Les deux nouvelles turbines, générant chacune 400 MW, s’ajoutent aux deux déjà en fonctionnement, qui produisent 375 MW chacune, portant ainsi la production totale du barrage à 1 550 MW. Les premières turbines, sur un total de 13 prévues, avaient été mises en service en février et en août 2022.
Le Gerd, lancé en 2011 pour un coût de 4 milliards de dollars, est présenté comme le plus grand barrage hydroélectrique d’Afrique, avec une capacité de retenue de 74 milliards de m³ et une largeur de 1,8 kilomètre pour une hauteur de 145 mètres. Une fois achevé, il devrait produire 5 000 MW, soit le double de la production actuelle de l’Éthiopie.
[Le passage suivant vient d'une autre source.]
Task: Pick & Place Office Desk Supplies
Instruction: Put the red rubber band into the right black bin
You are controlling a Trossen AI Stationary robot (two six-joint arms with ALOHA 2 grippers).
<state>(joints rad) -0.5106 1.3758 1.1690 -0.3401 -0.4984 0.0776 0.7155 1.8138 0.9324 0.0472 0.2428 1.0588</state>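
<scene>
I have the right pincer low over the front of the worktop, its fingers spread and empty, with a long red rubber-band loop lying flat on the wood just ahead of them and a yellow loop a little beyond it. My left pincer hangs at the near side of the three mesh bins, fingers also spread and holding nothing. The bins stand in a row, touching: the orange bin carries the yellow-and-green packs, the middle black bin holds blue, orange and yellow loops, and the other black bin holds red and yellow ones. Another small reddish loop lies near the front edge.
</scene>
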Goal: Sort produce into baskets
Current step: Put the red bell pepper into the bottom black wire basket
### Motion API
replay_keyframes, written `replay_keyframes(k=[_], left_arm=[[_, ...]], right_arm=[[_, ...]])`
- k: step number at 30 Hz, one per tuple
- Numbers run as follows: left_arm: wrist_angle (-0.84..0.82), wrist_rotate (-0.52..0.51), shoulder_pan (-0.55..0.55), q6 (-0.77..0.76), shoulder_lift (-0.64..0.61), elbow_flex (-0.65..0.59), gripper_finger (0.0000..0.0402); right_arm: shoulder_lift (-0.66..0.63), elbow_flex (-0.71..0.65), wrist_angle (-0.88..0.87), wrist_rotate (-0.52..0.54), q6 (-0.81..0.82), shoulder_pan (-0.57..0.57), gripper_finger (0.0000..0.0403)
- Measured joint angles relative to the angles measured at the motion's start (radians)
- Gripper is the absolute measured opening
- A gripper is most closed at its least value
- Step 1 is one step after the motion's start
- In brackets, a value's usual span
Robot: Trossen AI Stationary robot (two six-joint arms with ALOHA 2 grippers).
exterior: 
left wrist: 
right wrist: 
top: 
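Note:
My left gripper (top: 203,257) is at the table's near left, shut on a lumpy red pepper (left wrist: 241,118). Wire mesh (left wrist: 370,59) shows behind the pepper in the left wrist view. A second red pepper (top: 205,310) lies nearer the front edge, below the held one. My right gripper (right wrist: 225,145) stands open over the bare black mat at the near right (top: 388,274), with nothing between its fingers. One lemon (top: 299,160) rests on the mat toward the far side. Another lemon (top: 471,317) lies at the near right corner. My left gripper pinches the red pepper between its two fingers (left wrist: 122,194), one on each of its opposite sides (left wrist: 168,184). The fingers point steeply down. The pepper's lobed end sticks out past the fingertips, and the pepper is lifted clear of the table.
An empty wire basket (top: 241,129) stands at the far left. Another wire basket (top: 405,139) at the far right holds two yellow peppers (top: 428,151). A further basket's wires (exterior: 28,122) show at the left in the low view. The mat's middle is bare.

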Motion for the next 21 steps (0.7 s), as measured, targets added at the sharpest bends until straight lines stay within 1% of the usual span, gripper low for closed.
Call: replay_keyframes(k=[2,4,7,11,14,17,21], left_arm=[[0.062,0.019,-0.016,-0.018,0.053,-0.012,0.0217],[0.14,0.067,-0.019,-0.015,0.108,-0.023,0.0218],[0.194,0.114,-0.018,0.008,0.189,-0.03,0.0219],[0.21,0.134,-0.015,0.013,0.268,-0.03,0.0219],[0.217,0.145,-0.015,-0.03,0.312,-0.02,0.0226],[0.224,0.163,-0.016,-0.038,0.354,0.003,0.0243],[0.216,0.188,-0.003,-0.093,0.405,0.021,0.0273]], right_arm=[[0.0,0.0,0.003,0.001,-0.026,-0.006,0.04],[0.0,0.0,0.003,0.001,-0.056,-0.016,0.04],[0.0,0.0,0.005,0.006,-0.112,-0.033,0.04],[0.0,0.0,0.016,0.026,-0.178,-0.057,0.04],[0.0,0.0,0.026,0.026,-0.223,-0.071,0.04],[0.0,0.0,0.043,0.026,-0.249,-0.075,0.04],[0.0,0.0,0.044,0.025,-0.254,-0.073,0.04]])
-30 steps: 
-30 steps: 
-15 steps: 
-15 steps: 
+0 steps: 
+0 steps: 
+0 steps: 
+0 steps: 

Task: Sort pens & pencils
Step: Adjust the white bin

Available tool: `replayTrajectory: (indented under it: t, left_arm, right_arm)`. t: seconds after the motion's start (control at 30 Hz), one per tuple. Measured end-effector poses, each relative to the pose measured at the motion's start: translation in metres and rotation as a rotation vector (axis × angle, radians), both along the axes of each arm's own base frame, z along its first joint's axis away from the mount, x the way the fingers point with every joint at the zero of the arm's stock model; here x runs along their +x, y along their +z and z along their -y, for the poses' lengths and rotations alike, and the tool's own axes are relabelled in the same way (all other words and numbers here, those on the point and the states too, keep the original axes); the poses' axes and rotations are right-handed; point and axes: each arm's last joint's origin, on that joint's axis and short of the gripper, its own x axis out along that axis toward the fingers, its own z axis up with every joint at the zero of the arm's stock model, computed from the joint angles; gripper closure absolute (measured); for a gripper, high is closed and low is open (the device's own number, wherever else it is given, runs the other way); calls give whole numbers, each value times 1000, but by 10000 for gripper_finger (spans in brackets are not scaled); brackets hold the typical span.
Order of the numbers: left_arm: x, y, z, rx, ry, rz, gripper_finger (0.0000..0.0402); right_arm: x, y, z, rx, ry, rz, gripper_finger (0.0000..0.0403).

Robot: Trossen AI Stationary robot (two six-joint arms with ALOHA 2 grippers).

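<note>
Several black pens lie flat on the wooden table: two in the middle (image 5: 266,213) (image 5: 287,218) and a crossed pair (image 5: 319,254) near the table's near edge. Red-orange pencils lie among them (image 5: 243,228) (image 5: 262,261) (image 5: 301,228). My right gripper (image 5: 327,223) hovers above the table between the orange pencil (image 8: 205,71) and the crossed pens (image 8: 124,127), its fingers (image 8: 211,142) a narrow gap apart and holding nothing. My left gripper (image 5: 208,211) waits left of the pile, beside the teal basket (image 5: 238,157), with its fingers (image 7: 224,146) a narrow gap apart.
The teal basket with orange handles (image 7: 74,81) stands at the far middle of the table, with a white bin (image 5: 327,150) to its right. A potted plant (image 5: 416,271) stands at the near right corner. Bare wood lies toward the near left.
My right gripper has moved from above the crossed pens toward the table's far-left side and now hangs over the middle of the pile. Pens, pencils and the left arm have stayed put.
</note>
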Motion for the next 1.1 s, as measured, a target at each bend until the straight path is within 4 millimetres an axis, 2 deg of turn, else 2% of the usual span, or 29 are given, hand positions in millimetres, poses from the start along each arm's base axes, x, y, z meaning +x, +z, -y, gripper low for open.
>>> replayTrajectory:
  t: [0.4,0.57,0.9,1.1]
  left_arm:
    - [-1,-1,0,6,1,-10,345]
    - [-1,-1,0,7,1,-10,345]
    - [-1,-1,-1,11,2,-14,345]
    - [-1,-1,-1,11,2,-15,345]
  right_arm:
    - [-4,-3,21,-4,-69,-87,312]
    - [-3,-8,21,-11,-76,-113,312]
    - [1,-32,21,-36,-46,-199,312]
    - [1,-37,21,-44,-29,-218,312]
Cependant, ce projet est controversé, notamment pour l’Égypte et le Soudan, qui voient dans cette initiative unilatérale une menace pour leur approvisionnement en eau. L’Égypte, dépendante du Nil pour 97% de ses besoins en eau, qualifie le Gerd de menace « existentielle ». Malgré les demandes répétées pour un accord tripartite sur le remplissage et le fonctionnement du barrage, les négociations n’ont pas encore abouti.
En dépit de ces tensions, le Premier ministre éthiopien, Abiy Ahmed, a défendu le barrage, affirmant qu’il joue un rôle crucial dans la gestion des eaux du Nil, la prévention des inondations et l’amélioration de la productivité agricole. La Banque mondiale a salué les progrès réalisés par l’Éthiopie dans l’électrification du pays, bien que le manque d’électricité continue de contribuer à la pauvreté.